• **Activity**
The lines below that include "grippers" are to be found and copied.

• **Source data**
—————

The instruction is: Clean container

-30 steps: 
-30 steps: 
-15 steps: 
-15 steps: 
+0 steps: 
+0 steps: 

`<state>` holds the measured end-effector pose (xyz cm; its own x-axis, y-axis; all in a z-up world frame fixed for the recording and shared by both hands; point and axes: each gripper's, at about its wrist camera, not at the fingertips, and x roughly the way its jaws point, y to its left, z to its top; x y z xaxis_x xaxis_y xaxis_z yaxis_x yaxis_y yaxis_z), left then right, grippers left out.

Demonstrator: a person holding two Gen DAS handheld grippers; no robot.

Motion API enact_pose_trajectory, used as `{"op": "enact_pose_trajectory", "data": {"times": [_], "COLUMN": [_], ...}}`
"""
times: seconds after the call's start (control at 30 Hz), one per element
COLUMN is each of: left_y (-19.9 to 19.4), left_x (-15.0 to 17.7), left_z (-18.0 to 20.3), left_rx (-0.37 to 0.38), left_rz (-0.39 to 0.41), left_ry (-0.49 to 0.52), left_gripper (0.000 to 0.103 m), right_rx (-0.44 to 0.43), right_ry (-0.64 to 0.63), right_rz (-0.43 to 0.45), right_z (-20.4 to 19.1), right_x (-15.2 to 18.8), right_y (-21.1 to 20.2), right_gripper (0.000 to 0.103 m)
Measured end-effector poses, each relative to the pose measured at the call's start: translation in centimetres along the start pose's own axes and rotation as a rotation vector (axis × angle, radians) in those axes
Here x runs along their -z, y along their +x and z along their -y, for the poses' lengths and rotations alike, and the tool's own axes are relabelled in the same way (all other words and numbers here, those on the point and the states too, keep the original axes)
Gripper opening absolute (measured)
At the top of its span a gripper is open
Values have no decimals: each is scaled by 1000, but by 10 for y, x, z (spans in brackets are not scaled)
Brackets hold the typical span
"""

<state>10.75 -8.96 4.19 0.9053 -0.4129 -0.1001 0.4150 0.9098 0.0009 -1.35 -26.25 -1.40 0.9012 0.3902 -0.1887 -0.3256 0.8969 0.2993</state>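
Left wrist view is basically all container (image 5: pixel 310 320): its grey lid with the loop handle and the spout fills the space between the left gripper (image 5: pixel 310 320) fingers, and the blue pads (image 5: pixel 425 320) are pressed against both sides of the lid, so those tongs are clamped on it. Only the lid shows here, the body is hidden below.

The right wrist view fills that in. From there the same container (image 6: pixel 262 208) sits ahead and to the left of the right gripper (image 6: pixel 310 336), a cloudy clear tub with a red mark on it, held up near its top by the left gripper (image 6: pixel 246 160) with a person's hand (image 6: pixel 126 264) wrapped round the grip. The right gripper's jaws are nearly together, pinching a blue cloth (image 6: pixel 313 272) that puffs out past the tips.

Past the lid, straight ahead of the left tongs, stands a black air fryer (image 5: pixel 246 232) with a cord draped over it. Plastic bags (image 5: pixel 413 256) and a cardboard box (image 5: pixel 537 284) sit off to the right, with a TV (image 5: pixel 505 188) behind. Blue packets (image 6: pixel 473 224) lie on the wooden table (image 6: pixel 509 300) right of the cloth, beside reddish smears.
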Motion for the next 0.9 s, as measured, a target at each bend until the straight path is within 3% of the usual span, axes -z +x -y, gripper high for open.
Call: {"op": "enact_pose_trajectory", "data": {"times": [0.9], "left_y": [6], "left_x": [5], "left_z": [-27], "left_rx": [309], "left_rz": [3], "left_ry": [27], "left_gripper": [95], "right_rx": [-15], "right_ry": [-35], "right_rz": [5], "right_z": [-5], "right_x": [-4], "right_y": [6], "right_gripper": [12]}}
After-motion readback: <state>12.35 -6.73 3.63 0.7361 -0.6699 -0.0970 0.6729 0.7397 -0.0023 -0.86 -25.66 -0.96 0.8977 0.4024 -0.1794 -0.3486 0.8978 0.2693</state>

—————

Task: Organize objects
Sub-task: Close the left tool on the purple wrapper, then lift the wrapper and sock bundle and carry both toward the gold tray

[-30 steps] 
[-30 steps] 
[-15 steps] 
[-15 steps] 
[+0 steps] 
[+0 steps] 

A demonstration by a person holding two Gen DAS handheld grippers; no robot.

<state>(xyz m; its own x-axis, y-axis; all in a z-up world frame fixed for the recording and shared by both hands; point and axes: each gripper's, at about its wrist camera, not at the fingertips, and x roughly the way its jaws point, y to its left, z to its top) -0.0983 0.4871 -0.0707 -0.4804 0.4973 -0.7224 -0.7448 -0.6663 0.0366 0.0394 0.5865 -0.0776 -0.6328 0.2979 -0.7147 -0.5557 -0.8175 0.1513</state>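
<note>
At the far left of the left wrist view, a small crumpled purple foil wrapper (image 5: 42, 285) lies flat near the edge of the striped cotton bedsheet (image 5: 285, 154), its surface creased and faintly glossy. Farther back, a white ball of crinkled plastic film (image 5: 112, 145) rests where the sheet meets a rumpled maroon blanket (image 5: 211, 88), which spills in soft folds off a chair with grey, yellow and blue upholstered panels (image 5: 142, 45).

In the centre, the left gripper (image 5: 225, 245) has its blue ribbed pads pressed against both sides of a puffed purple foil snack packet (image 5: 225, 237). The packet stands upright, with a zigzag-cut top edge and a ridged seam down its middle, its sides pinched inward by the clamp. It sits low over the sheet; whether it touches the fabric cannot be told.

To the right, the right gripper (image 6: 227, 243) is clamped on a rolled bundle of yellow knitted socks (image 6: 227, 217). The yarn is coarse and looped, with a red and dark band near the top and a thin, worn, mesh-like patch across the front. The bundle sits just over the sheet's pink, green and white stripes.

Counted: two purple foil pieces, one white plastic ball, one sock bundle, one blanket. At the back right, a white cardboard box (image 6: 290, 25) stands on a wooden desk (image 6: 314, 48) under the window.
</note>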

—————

• **Finished task**
`<state>` holds the measured end-effector pose (xyz cm; its own x-axis, y-axis; all in a z-up world frame fixed for the recording and shared by both hands; point and axes: each gripper's, at about its wrist camera, not at the fingertips, and x roughly the way its jaws point, y to its left, z to its top; x y z xaxis_x xaxis_y xaxis_z yaxis_x yaxis_y yaxis_z), left then right, grippers left out.
Demonstrator: a person holding two Gen DAS handheld grippers; no robot.
A demonstration by a person holding two Gen DAS handheld grippers; no robot.

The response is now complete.